Go and add that secret(s) in the app settings on Heroku in the section called ‘Config Vars’ here.

Then we need to update our deploy.yml file by adding the below to the end of deploy.yml:


          docker_build_args: |
            GITHUB_PAT
        env:
          GITHUB_PAT: ${{ secrets.PRIVATE_REPO_PAT }}

The full deploy.yml should now look like the below:

name: Build Shiny Docker Image and Deploy to Heroku

on:
  push:
    branches:
      - main
      - master

jobs:
  deploy:
    name: Build and deploy Shiny app
    runs-on: ubuntu-latest
    steps:
      - name: Checkout
        uses: actions/checkout@v2
      - name: Build and push Docker to Heroku
        uses: akhileshns/heroku-deploy@v3.12.12
        with:
          # this is the Heroku app name you already set up in dashboard
          heroku_app_name: nbl-r-shiny
          # app directory needs to be set relative to root of repo
          appdir: "."
          # secrets need to be added to the GitHub repo settings
          heroku_api_key: ${{ secrets.HEROKU_API_KEY }}
          heroku_email: ${{ secrets.HEROKU_EMAIL }}
          # don't change this
          usedocker: true
          docker_build_args: |
            GITHUB_PAT
        env:
          GITHUB_PAT: ${{ secrets.PRIVATE_REPO_PAT }}

Now we also need to update the Dockerfile by adding the below after the first FROM statement:

ARG GITHUB_PAT=default
ENV GITHUB_PAT=$GITHUB_PAT

The full Dockerfile should look like the below (again, remembering to change to your own maintainer details):

FROM rocker/shiny:4.1.0

# set env var
ARG GITHUB_PAT=default
ENV GITHUB_PAT=$GITHUB_PAT


# change maintainer here
LABEL maintainer="Your Name <your.email.address.com>"

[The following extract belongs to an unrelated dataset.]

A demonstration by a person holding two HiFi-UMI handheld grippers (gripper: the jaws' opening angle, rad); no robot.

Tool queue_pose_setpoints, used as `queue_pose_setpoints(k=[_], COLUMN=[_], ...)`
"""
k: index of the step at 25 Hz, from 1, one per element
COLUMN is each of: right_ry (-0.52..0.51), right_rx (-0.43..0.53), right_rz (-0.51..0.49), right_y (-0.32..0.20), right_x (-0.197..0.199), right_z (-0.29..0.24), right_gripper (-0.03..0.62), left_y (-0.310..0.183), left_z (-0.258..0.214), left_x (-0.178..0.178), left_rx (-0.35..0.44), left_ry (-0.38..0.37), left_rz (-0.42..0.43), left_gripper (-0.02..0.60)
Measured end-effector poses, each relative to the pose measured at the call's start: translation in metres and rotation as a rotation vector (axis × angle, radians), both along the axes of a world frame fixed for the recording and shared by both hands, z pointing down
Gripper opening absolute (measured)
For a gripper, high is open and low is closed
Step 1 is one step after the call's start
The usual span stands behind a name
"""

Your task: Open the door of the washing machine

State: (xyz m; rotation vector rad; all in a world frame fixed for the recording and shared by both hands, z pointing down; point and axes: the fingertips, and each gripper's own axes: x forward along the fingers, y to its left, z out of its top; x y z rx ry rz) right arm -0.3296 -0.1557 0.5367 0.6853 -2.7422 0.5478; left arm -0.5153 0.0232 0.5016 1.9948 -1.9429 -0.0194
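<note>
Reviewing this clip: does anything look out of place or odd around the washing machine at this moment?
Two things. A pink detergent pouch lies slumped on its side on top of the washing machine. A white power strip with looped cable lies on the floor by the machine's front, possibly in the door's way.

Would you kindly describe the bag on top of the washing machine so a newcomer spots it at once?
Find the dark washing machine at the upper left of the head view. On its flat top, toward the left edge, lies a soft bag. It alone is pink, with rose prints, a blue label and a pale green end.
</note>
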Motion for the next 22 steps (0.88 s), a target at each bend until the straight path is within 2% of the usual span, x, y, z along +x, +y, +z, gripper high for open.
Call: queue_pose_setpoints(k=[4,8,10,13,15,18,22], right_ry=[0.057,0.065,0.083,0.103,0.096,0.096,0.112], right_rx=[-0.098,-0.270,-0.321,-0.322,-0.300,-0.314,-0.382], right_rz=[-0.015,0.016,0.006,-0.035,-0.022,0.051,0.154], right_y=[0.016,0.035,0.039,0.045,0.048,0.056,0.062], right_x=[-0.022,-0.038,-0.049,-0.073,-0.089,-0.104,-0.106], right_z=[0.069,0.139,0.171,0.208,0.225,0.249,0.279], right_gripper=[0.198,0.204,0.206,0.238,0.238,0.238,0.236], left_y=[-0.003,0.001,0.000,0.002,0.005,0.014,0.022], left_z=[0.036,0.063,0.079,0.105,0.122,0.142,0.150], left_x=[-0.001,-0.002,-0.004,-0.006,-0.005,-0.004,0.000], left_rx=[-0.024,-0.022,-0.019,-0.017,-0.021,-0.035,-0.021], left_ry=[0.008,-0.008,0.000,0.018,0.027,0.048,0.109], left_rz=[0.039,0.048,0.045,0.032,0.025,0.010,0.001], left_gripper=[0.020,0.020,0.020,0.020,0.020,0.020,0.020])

# add system dependencies for packages as needed
RUN apt-get update && apt-get install -y --no-install-recommends \
    sudo \
    libcurl4-gnutls-dev \
    libcairo2-dev \
    libxt-dev \
    libssl-dev \
    libssh2-1-dev \
    && rm -rf /var/lib/apt/lists/*

# we need remotes and renv
RUN install2.r -e remotes renv

# create non root user
RUN addgroup --system app \
    && adduser --system --ingroup app app

# switch over to the app user home
WORKDIR /home/app

COPY ./renv.lock .
RUN Rscript -e "options(renv.consent = TRUE);renv::restore(lockfile = '/home/app/renv.lock', repos = c(CRAN = 'https://cloud.r-project.org'), library = '/usr/local/lib/R/site-library', prompt = FALSE)"
RUN rm -f renv.lock

# copy everything inside the app folder
COPY app .

# permissions
RUN chown app:app -R /home/app

# change user
USER app

# EXPOSE can be used for local testing, not supported in Heroku's container runtime
EXPOSE 3838

# web process/code should get the $PORT environment variable
ENV PORT=3838

# command we want to run
CMD ["R", "-e", "shiny::runApp('/home/app', host = '0.0.0.0', port=as.numeric(Sys.getenv('PORT')))"]

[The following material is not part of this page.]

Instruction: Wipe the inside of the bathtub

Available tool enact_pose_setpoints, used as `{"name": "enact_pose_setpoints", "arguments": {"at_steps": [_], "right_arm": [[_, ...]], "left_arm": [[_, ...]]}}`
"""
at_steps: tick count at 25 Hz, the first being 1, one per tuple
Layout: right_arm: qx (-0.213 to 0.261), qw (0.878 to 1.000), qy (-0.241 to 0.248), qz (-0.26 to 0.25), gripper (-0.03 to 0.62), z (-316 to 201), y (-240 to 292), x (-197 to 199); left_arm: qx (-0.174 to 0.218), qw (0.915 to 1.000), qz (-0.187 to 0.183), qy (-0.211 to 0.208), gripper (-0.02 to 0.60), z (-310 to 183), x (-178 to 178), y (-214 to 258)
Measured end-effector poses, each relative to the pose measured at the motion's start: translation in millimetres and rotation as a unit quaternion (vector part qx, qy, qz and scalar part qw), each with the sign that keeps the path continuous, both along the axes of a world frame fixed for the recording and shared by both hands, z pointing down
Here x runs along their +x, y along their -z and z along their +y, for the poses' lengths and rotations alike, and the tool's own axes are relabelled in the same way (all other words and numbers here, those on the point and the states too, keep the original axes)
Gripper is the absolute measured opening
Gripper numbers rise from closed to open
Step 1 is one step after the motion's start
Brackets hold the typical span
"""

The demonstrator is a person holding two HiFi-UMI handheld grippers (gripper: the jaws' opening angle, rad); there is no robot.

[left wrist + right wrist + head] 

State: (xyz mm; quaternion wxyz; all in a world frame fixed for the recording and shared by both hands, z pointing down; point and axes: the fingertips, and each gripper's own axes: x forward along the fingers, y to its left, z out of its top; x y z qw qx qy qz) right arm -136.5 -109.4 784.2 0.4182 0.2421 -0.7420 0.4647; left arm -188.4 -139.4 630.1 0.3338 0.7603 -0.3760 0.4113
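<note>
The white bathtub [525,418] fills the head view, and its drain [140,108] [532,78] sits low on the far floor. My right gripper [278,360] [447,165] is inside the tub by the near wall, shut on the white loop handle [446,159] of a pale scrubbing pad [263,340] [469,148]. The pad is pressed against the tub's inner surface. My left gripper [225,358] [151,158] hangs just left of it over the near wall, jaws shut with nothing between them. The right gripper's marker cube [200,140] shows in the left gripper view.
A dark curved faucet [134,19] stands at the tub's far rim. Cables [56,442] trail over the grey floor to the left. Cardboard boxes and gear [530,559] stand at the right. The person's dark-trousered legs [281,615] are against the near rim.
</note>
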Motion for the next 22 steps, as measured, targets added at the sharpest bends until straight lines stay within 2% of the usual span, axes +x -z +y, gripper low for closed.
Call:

To test that this has worked in a local Docker container, simply run docker run --env GITHUB_PAT=ghp_1234 -p 6543:3838 image_name, replacing ghp_1234 with your actual value for PRIVATE_REPO_PAT and image_name with the actual Docker image name.

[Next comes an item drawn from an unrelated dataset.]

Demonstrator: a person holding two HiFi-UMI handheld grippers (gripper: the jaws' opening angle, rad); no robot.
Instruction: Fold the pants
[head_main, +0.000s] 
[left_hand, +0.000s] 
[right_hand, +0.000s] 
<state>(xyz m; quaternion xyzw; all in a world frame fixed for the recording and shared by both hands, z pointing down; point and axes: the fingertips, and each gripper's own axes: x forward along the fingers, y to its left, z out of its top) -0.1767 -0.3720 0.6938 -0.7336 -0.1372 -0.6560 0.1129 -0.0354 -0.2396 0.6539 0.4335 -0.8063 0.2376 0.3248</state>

Finally, commit changes to your remote repository on GitHub, wait for your green build, go to the app URL and you should be up and running.


Hope you have found this helpful!

Acknowledgements

Special thanks to Peter Solymos again for the post listed in the intro.

Additionally, massive thanks to Steve Condylios and Tan Ho for their massive help getting to this solution.